Preoperative planning in these cases requires knowledge of the primary neoplasm, the exact location and extent of the tumour, the structural integrity of all three spinal columns, and in certain cases the vascular supply to the lesion. Armed with this information the spine surgeon can confidently approach the lesion with the goal of decompressing the neural elements and providing a structurally stable spine. The spinal column can be stabilized in these cases with the aid of rods, plates, allograft bone, and PMMA bone cement.

 

Carcinoma of prostate

Pain without fracture or objective evidence of neural compromise may be treated with endocrine manipulation. The patient may be placed on oestrogen or testosterone or an orchiectomy may be performed.

 

Carcinoma of breast

Treatment of painful lesions or lesions without deformity may consist of bracing and irradiation. Once pathological fracture occurs the spine may be stabilized with constructs incorporating PMMA. Cement augmentation should be reserved as a means of last resort since these fractures generally heal through callus formation.

 

Carcinoma of thyroid

Patients with skeletal metastases from thyroid carcinoma have a good prognosis. The bony lesion may be treated with radiation, endocrine, or chemotherapy with expectation for spontaneous ossification of the lesion.

 

Carcinoma of kidney

Metastatic hypernephroma can present with extremely painful lesions. These tumours are vascular and appear as aggressive and explosive lesions. Early stabilization is appropriate before extensive bony destruction occurs. An anterior approach to the thoracic spine may frequently be required in this situation.

 

FURTHER READING

Delamarter RB, Sachs BL, Thompson GH, Bohlman HH, Makley JT, Carter JR. Primary neoplasms of the thoracic and lumbar spine. Clin Orthop Rel Res 1990; 256: 87 - 100.

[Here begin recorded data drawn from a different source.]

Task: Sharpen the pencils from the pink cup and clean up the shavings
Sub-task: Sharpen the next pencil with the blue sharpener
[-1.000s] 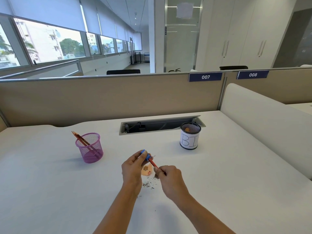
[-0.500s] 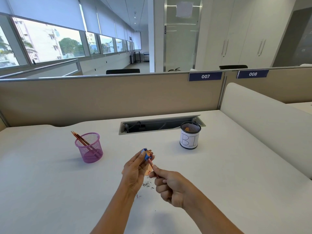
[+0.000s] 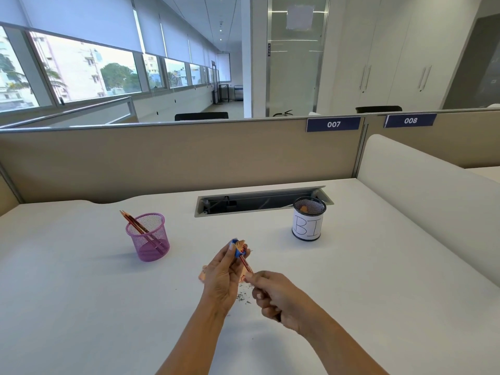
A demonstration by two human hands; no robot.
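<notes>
The tip of the pencil (image 3: 246, 263) is hidden inside the blue sharpener (image 3: 237, 248). Its back end is hidden inside the right hand (image 3: 281, 299). The left hand (image 3: 223, 277) covers most of the sharpener and part of the shavings (image 3: 203, 274) on the desk. The bits of dust (image 3: 243, 295) are too small to tell apart. Both arms are cut off by the bottom edge. The black cup (image 3: 308, 220) has something orange inside, too small to tell.
</notes>
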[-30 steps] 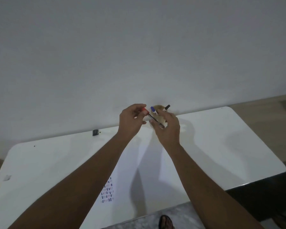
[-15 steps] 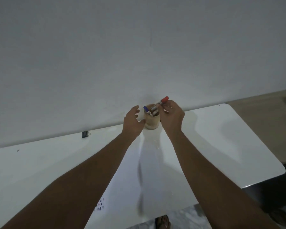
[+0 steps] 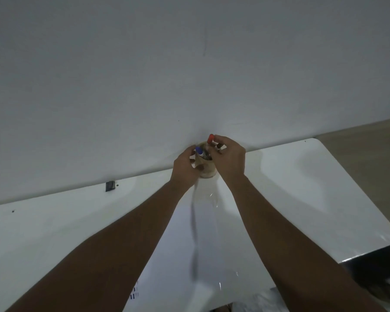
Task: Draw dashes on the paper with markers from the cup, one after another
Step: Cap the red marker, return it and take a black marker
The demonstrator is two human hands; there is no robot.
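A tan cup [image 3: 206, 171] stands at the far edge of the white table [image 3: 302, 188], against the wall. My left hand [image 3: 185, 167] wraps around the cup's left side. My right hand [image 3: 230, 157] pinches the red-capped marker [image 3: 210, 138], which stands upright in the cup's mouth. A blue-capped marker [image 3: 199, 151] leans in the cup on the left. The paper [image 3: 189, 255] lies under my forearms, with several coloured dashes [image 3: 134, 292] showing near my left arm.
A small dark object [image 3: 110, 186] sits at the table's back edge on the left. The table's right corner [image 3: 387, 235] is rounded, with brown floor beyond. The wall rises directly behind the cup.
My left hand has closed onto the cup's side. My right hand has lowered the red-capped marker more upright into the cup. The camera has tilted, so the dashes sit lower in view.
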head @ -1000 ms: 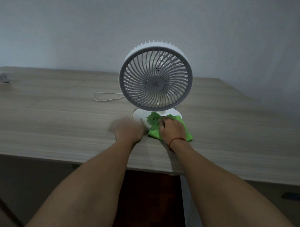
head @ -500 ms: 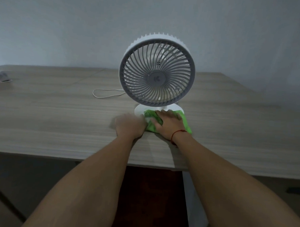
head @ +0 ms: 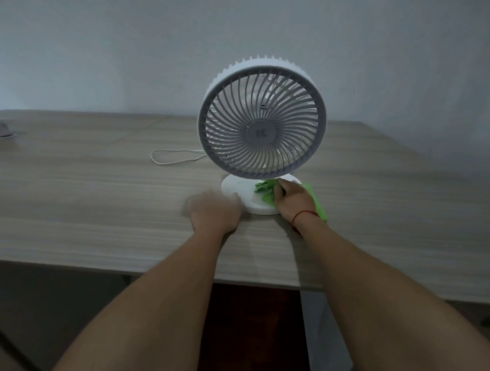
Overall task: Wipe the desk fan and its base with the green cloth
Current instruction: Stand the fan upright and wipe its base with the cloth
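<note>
Shifted rightward since the earlier frame: green cloth (head: pixel 268 192), now pressed onto the right part of the round white base (head: pixel 239 190) by the right hand (head: pixel 292 201), fingers closed on it. Left hand (head: pixel 215 211): blurred, laid flat and open on the wooden desk (head: pixel 98 208), touching the base's left edge. Fan (head: pixel 262 118): upright, centre-right. White cable (head: pixel 174 157): looped far left of it.

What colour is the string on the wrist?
Red. The string circles the right hand's wrist, clearest in the head view.
</note>
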A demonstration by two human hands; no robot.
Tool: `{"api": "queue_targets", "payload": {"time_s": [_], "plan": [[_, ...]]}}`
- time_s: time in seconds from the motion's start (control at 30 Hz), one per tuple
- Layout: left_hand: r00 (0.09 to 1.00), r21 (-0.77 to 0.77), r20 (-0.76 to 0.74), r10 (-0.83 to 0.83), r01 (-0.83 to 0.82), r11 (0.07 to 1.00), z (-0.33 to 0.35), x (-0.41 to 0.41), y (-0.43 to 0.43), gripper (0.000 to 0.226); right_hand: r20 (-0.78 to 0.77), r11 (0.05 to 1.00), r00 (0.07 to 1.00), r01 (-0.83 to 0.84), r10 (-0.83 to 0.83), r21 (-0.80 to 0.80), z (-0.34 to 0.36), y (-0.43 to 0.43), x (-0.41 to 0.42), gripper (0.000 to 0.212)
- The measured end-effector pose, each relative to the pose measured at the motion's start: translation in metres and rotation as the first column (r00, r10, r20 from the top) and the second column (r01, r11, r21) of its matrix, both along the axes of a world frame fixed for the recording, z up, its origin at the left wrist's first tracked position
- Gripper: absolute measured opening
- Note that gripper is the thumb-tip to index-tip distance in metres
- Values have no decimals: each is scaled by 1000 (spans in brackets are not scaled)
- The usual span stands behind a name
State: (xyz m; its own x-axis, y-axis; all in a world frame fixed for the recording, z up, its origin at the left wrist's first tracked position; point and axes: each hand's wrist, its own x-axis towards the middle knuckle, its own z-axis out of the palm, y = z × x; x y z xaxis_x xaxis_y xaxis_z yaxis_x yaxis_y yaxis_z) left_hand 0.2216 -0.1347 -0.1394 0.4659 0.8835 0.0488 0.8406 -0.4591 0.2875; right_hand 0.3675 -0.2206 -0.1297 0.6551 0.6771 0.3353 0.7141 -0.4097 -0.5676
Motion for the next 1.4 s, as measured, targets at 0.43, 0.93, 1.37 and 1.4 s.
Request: {"api": "queue_targets", "payload": {"time_s": [0.43,0.93,1.37,1.4], "plan": [[1000,-14,-7,-4,4,1000,2,-1,-7,73,154,981,972,-162,178,-108,-1,-18,-36,42],[999,1,31,11,-11,1000,0,0,-5,74,60,997,996,-69,71,-44,2,-8,-23,37],[913,-10,398,91,-94,995,18,-3,-51,55,-258,955,920,287,-295,-67,18,-53,-14,49],[909,-77,410,78,-51,996,18,1,-53,58,-288,956,911,276,-294,-103,18,-56,-14,51]]}}
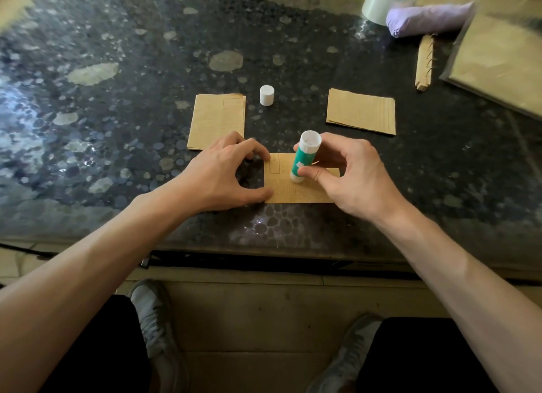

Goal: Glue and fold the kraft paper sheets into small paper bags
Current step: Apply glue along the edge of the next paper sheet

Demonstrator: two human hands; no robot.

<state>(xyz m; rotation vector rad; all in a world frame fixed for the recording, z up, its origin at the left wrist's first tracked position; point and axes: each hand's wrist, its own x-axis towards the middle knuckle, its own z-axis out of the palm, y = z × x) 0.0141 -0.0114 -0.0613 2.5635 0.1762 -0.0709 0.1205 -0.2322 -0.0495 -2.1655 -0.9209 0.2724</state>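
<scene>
R hand (pixel 349 175): thumb + fingers curled round glue stick (pixel 305 155), firm grip. Stick tilted, lower end touching kraft sheet (pixel 293 191). Sheet flat on table (pixel 117 99), near front edge, betw. both hands. L hand (pixel 231 169): arched, holds nothing; thumb + fingertip press on sheet's L edge. White cap (pixel 266 95) upright, apart from stick, further back. Kraft stacks: one (pixel 217 122) just behind L hand, other (pixel 360 111) back-right. Tape roll (pixel 381 2) at far R corner.
</scene>
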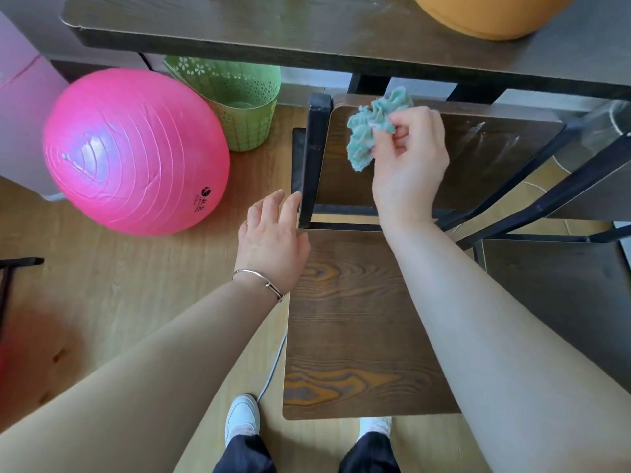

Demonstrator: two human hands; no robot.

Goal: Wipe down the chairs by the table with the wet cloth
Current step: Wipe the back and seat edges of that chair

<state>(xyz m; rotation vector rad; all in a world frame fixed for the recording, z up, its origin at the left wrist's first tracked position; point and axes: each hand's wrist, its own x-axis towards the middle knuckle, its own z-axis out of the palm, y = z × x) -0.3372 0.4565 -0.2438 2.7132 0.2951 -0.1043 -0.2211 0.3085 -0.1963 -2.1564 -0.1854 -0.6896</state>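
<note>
The table (239, 32) is spanning the far side of the view, and its near edge is overhanging the chair (355, 319) that the person is facing. The chair's seat is lying closest to the person. Its wooden back panel (485, 158) is standing beyond the seat, just under that table edge, with its long axis running left to right. A second chair (553, 302) is sitting just beside the first on the right, while a pink ball (136, 151) and a green basket (239, 104) are resting on the floor to the left. The right grip (409, 158) is curling its fingers and thumb around the bunched wet cloth (365, 134), holding it over the left end of the back panel. It cannot be told whether the cloth is touching the wood. The left grip (269, 240) is holding nothing: its fingers are lying straight and relaxed at the seat's far left corner, just beside the black frame post (316, 155). Almost all of the panel is stretching away to the right of the cloth, so the coming stroke is probably heading rightward along that long axis. The right grip is the nearer one for this, and the left is seemingly placed to steady the frame.
</note>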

Enneking WF. Musculoskeletal tumour surgery. New York: Churchill Livingstone, 1983.

Harrington KD. Metastatic disease of the spine. J Bone Joint Surg 1986; 68: 1110 - 15.

Kostuik JP, Errico TJ, Gleason TF, Errico CE. Spinal stabilization of vertebral column tumours. Spine 1988; 13: 250 - 6.

Manabe S, Tateishi A, Abe M, Ohno T. Surgical treatment of metastatic tumours of the spine. Spine 1989; 14: 41 - 7.

Weinstein JN, McLain RF. Primary tumours of the spine. Spine 1987; 12: 843 - 51.

Wong DA, Fornasier VL, MacNab I. Spinal metastases: the obvious, the occult, and the imposters. Spine 1990; 15: 1 - 4.